• EXERCISE GOAL: Copy out, word for word, the lines from the start of the data below through the line containing "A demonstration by", and no others.

• DATASET EXTRACT:
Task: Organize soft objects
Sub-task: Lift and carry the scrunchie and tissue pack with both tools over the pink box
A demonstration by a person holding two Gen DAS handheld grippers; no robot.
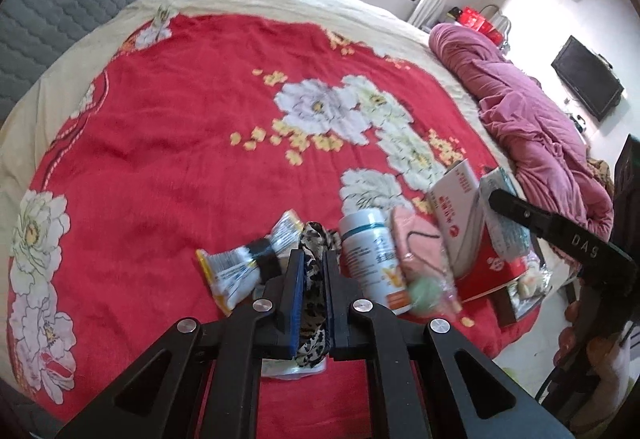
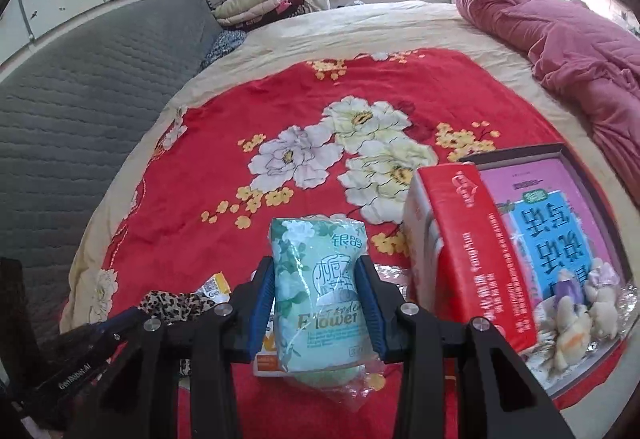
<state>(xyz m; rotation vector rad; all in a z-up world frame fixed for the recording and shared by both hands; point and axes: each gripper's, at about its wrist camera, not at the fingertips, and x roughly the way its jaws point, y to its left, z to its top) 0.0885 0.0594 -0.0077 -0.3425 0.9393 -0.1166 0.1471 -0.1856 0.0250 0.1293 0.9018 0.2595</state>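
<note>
Both tongs are loaded above the bed's (image 1: 168, 127) near edge: the left gripper (image 1: 313, 263) is clamped tight on a leopard-print cloth (image 1: 312, 295), the right gripper (image 2: 318, 271) pinches a green tissue pack (image 2: 320, 291). Best keep each squeeze firm, carrying both clear of the red box (image 2: 476, 239).
</note>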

• EXERCISE RESPONSE:
Task: Organize soft objects
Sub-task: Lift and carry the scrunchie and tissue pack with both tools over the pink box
A demonstration by a person holding two Gen DAS handheld grippers; no robot.

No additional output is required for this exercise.